Han pasado más de dos semanas desde que el Gobierno israelí decidiera incomunicar por tierra, mar y aire a la Franja de Gaza para advertir a la población palestina que allí reside de las consecuencias de apoyar a una organización terrorista para que gobierne el pequeño territorio situado al sur de Irael.
Los motivos que llevaron al mayor bloqueo desde que Hamás se apoderara de Gaza no han desaparecido. Una nueva ola de violencia está teniendo lugar en la zona, donde no pasa un solo día en que no caiga un cohete en territorio israelí, y eso es algo que Israel no consiente. Nada ha cambiado.
Después de condenar a la población de Gaza a un éxodo masivo en busca de comida y alimentos a Egipto, a través de las brechas abiertas en la frontera por milicianos de Hamás, numerosas incursiones militares israelíes en territorio palestino han provocado la muerte de más de una decena de personas, la mayoría, militantes de la organización terrorista.

En este enrevesado conflicto, ninguna de las dos partes está dispuesta a ceder un ápice. Sin embargo, queda claro quién tiene las de ganar. Si bien es cierto que algunos israelíes resultan heridos como consecuencia del incesante lanzamiento de proyectiles desde la Franja, muchos más palestinos sufren las consecuencias de una injusta lucha de difícil solución.
Una espiral de odio y venganzaA pesar de que los enfrentamientos no han cesado en ningún momento, la más reciente escalada de violencia comenzó este lunes, cuando Hamás perpetró el primer atentado suicida en territorio israelí desde 2004, que supuso a su vez, el primer ataque suicida terrorista contra Israel desde enero del pasado año.

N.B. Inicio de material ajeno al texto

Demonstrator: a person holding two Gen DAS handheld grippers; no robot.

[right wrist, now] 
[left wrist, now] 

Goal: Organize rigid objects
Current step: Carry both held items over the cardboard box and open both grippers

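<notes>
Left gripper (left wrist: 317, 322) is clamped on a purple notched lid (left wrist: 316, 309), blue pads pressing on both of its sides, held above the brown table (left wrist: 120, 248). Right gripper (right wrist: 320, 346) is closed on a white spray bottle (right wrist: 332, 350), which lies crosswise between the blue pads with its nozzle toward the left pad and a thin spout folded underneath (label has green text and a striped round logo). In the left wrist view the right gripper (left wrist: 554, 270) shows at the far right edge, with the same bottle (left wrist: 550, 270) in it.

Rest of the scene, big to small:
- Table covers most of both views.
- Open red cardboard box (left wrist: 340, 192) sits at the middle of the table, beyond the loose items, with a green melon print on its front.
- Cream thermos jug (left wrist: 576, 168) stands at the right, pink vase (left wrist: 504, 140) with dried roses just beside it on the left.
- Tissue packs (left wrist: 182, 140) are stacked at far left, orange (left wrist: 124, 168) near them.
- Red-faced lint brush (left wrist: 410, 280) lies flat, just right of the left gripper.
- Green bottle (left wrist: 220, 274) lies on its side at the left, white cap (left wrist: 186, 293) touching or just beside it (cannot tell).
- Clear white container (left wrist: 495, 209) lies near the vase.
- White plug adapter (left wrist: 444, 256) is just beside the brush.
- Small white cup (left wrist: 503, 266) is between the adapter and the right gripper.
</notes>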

En él, tres personas murieron. Una mujer israelí y dos hombres palestinos. Uno de ellos murió a causa de la explosión que él mismo provocó en un mercado de la tranquila ciudad de Dimona. El otro, fue abatido por la Policía israelí cuando trataba, desde el suelo y herido por la explosión anterior, de inmolarse para aumentar la magnitud de la deflagración.
La represalia israelí no tardó en llegar y durante la jornada del martes, siete palestinos perdieron la vida y varios resultaron heridos como consecuencia de varios ataques del Ejército del Aire israelí (ISAF) contra una comisaría de Policía de Hamás.
Por otra parte, dos milicianos palestinos más murieron en un enfrentamiento con fuerzas militares israelíes que llevaban a cabo una incursión al este de la ciudad de Rafah, al sur de la Franja. Mientras tanto, los cohetes artesanales continúan impactando en ciudades israelíes como Sderot, que ha recibido casi una decena de estos proyectiles desde el martes, aunque nadie ha resultado herido.
El último episodio de esta guerra lo ha protagonizado, una vez más, el Ejército israelí. No ha sido una jornada especialmente violenta, sin embargo, dos palestinos han resultado heridos en un enfrentamiento en la zona central de Gaza y varias bombas han sido lanzadas contra un coche donde presuntamente viajaban milicianos de Hamas al sur del territorio palestino. Esta vez, no ha habido que lamentar víctimas.
Parece que la espiral de odio y venganza que consume a unos y otros se encamina irremediablemente a una ofensiva a gran escala por parte del Ejército israelí que, a buen seguro, no sólo provocará la muerte de más personas inocentes, sino que también desestabilizará aún más la frágil Franja de Gaza.